Let us admit a fundamental problem, that we have the spirit of worldliness, and it is this spirit, this love of the world, that has made us so weak and so ready to compromise our Orthodox conscience in order “just to get along.” Worldliness in its essence is the unconscious conviction that this world is all there is. We all inherit this conviction at our conception and birth, in the depths of our hearts, because of the Ancestral Sin. When our first parents accepted the lie of the serpent, that they would be gods, they lost authentic spiritual insight and became trapped in carnality, the grossness of fallen nature, which is naturally akin to the corruptible things of this world and alien to the things of heaven. The undeserved and free grace of Our Lord’s Death and Resurrection, given to us at Baptism, frees us from the cycle of death and corruption, but we have to cooperate with this grace by a life that does not serve death and corruption, by an otherworldly life. The entire program for life that Our Lord gives us in His teaching in the Sermon on the Mount (Matthew chapters five through seven), in the supreme example of His own life on earth and His death for our sake, and in the countless examples of the Lives of the Saints, is explicitly a program for an otherworldly life. There is no other way to fulfill the Great Commandments to love God and our neighbor, and to be saved.

We Orthodox all know this, and we are used to hearing sermons and reading books telling us to say our prayers, do spiritual reading, fasting, and so forth. But, let’s admit it, sometimes the sermons and the readings become like religious Muzak, – “dentist office music” – a little soundtrack going on in the background of life that is rather pleasant and consoling to a religious person, but does not really change anything about how we live. In the foreground, meanwhile, is the constant, loud, and insistent great brassy noise of the World, which has grown exponentially louder in our lifetime, and which threatens to dominate our minds and feelings completely. Orthodoxy becomes not the whole of our life, but the “religious component” of our life, a subjectively and selectively employed method for psychological comfort, engaged in when we feel like it and then shelved when we go on to the real business of our life, which is loving and serving the World. If we really thought like Orthodox Christians, then spiritual things, the spiritual world, would be more, not less, real than this world. When you see things this way, all of the Church’s practices – the prayers, the fasting, the strict way of life described in the Lives of Saints and the holy canons, the long services, etc. – make complete sense. But if this world is more real to you than the next world, then the Church’s practices appear as a burden and an intrusion into your life, relegated to a little compartment of “required things” that you just do as minimally as possible, so that you can get back to the so-called real world of earthly concerns.
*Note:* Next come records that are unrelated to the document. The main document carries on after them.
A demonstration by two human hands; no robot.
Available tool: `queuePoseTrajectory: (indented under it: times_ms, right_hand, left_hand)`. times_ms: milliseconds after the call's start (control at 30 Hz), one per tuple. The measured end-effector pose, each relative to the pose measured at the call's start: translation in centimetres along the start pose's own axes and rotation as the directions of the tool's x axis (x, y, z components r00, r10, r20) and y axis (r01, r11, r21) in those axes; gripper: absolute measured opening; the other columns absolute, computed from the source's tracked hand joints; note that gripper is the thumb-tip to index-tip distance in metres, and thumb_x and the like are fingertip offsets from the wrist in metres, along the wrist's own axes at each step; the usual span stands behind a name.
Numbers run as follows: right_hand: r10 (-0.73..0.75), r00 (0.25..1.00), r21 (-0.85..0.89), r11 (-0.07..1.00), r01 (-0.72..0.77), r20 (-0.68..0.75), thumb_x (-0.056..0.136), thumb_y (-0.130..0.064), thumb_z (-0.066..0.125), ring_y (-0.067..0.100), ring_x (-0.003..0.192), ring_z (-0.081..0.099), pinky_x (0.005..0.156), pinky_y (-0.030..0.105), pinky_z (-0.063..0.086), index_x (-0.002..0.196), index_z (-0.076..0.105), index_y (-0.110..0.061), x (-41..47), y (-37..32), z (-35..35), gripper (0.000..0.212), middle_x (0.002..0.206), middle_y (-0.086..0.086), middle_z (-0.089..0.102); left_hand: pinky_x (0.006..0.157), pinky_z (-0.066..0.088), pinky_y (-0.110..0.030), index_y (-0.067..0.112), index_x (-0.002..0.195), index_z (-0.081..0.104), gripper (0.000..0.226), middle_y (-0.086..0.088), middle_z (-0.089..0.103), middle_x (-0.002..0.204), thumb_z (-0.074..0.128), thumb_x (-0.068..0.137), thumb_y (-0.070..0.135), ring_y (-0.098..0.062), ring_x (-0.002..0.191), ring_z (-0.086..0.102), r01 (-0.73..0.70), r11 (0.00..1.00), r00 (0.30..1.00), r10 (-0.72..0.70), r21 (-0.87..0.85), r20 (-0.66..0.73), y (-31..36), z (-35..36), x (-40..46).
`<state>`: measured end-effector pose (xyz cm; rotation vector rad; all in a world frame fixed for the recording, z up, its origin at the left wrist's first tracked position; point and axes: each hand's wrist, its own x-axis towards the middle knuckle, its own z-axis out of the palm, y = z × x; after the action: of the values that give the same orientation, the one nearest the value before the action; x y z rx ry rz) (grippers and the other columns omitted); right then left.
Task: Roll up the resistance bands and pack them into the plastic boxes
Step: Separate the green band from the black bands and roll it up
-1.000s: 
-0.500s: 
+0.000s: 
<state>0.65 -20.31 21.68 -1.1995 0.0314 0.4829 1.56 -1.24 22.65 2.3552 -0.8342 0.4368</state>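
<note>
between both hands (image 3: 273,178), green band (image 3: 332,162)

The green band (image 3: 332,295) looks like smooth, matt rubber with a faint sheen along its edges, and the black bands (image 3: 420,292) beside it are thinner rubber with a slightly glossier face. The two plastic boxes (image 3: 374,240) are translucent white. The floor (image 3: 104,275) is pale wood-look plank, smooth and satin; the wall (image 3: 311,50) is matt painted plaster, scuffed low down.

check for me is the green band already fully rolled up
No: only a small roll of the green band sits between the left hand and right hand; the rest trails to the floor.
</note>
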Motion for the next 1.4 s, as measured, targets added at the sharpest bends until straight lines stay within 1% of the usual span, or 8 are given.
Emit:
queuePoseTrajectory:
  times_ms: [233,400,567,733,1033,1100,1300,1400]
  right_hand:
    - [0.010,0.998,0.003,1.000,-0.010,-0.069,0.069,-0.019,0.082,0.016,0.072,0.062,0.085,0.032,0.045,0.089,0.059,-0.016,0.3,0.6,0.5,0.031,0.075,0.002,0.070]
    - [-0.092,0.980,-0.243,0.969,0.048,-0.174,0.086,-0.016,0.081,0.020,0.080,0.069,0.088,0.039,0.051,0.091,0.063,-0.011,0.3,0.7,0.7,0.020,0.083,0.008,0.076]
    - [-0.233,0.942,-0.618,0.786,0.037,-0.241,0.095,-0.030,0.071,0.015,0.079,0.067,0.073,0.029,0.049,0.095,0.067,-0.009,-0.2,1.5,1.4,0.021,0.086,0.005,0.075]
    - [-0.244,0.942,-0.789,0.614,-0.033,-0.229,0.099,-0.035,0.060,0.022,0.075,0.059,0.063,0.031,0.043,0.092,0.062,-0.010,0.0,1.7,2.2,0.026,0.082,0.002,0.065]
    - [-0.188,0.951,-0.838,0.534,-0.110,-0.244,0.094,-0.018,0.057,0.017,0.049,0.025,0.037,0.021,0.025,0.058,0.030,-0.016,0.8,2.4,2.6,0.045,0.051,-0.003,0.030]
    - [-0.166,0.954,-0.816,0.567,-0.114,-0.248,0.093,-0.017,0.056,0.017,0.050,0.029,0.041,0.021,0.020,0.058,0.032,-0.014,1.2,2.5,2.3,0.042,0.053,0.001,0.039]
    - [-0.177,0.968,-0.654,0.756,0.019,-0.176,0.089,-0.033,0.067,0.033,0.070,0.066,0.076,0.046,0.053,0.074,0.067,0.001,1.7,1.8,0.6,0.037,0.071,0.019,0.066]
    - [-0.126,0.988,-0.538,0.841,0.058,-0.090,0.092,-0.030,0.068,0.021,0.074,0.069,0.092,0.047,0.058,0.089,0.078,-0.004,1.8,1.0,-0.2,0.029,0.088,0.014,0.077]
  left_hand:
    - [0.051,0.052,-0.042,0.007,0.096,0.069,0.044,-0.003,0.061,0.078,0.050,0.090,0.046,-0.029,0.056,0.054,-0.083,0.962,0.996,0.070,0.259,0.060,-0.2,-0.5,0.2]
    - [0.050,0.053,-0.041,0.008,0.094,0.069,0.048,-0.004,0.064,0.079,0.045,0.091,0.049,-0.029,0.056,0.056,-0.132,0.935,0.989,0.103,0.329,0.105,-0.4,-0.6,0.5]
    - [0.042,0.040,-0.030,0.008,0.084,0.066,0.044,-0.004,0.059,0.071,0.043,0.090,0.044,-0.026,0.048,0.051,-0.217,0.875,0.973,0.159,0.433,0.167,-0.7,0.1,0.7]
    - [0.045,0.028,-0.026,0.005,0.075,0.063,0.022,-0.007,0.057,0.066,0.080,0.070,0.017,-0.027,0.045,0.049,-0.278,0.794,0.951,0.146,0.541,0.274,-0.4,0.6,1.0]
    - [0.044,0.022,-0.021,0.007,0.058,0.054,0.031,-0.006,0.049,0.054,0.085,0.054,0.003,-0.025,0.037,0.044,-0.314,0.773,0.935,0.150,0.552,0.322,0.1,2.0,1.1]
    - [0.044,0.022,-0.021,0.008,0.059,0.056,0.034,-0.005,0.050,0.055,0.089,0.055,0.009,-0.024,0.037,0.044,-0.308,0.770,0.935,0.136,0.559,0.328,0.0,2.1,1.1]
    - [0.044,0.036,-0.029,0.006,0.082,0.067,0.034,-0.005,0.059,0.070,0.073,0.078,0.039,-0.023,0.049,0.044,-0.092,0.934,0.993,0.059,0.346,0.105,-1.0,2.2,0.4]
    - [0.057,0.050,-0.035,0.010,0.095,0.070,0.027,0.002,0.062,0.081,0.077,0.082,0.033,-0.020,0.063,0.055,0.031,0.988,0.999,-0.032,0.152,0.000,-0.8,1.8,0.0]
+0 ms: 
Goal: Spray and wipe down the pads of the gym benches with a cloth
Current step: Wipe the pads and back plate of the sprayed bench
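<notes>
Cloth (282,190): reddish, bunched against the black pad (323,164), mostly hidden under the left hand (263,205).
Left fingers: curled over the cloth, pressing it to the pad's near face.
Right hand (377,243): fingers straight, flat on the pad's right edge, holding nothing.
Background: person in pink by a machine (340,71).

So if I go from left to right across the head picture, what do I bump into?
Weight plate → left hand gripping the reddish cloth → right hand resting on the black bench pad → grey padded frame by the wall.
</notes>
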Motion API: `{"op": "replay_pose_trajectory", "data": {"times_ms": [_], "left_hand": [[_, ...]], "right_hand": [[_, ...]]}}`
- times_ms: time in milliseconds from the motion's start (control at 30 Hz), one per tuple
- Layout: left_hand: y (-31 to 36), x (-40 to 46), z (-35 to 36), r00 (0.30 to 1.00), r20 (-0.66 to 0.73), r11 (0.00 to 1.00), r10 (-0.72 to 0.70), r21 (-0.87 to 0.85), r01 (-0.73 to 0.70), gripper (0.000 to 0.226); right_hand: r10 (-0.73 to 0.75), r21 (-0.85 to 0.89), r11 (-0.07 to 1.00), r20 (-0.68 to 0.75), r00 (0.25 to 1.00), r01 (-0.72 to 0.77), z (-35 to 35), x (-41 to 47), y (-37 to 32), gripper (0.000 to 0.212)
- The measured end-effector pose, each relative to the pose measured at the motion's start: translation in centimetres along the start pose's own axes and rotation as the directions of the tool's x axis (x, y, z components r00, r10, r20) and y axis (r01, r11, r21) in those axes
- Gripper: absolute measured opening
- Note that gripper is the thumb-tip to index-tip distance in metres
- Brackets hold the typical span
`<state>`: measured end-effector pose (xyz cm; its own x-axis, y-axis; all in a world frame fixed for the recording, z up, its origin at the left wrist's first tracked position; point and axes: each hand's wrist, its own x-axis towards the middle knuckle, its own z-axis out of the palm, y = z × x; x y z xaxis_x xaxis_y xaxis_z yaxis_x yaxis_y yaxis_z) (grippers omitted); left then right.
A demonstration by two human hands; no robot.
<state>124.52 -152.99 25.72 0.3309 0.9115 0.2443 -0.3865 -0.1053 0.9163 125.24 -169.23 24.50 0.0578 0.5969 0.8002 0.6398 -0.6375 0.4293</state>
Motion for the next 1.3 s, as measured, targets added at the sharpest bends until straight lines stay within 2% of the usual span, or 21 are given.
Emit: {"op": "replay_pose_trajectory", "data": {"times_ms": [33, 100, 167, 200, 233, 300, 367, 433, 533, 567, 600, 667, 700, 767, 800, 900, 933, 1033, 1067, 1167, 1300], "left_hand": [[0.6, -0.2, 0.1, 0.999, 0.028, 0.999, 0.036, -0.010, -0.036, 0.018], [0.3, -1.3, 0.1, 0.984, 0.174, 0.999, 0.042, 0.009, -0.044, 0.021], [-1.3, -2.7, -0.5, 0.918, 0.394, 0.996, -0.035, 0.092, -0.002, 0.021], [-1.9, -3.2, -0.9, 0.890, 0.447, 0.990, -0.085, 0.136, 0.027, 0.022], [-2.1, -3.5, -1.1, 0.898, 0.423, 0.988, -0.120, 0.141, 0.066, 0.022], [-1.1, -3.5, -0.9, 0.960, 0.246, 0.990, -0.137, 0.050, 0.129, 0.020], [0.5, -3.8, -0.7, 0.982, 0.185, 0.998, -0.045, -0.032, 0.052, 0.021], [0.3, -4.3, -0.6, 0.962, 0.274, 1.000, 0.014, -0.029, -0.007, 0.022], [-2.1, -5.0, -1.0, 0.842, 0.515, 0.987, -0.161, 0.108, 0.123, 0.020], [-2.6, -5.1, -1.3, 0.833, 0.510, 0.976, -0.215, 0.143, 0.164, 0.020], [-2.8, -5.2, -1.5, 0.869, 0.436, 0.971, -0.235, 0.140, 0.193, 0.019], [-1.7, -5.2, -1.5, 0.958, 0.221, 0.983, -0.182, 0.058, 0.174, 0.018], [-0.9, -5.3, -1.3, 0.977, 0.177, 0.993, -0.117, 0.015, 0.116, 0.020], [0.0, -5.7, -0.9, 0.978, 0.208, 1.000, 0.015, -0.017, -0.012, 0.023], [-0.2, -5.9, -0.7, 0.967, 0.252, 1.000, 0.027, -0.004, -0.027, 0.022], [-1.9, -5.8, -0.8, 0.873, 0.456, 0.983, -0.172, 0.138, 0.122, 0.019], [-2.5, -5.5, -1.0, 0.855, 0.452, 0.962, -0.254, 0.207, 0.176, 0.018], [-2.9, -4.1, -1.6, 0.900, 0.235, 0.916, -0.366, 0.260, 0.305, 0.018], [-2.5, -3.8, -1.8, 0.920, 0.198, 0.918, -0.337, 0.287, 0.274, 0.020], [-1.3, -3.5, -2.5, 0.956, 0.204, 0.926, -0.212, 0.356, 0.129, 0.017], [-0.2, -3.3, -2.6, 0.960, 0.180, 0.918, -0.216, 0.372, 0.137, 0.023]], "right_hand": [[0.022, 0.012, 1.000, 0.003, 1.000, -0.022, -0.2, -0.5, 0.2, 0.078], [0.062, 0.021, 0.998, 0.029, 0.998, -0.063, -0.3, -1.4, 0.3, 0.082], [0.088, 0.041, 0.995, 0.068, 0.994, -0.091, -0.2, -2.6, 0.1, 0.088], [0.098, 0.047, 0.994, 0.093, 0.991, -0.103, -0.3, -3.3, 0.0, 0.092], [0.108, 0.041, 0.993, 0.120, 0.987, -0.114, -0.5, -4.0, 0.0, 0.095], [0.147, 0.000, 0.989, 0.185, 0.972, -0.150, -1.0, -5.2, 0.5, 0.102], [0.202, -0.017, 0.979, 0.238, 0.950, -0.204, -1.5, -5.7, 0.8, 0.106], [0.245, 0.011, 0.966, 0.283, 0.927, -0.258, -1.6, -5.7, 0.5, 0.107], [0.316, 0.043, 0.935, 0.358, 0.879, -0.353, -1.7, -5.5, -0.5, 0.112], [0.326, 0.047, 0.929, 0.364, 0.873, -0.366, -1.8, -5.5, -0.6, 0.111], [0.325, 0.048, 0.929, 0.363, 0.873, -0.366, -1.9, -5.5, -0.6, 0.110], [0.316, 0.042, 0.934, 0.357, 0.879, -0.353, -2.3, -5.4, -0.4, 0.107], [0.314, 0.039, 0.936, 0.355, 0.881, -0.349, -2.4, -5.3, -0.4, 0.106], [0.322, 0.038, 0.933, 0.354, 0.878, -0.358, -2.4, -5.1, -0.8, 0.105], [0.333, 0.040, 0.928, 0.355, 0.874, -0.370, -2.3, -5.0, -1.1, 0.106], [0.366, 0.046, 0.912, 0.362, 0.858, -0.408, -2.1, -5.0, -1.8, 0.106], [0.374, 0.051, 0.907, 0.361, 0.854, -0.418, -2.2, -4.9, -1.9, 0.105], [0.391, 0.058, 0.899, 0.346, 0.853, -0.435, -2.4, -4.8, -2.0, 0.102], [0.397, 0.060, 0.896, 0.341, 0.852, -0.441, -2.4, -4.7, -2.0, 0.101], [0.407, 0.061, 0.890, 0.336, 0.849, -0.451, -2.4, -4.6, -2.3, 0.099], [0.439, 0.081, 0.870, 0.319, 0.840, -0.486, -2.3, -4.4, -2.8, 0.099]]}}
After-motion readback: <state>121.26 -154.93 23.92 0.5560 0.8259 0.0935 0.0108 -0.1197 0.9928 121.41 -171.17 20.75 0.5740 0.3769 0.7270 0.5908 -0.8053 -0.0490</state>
This love of the world, worldliness, can be understood at root as one thing, that is, the unconscious conviction deep in the heart that this world is all there is, and it can also be understood in its manifestations as more than one thing: a disharmonious ensemble of various delusions and passions. Man has always suffered from these delusions and passions, but today our situation has become acute: we are in the midst of a great apostasy, the love of the many has indeed grown cold, and we are choking on the poison gas of the spirit of the world. It is tempting to panic, throw up our hands, and give up, but we don’t need to do that. We still have the power, given by God, to realize which of these delusions we are subject to, return to ourselves like the Prodigal Son, and change the priorities we have control over in order to lead a more otherworldly, truly Orthodox life.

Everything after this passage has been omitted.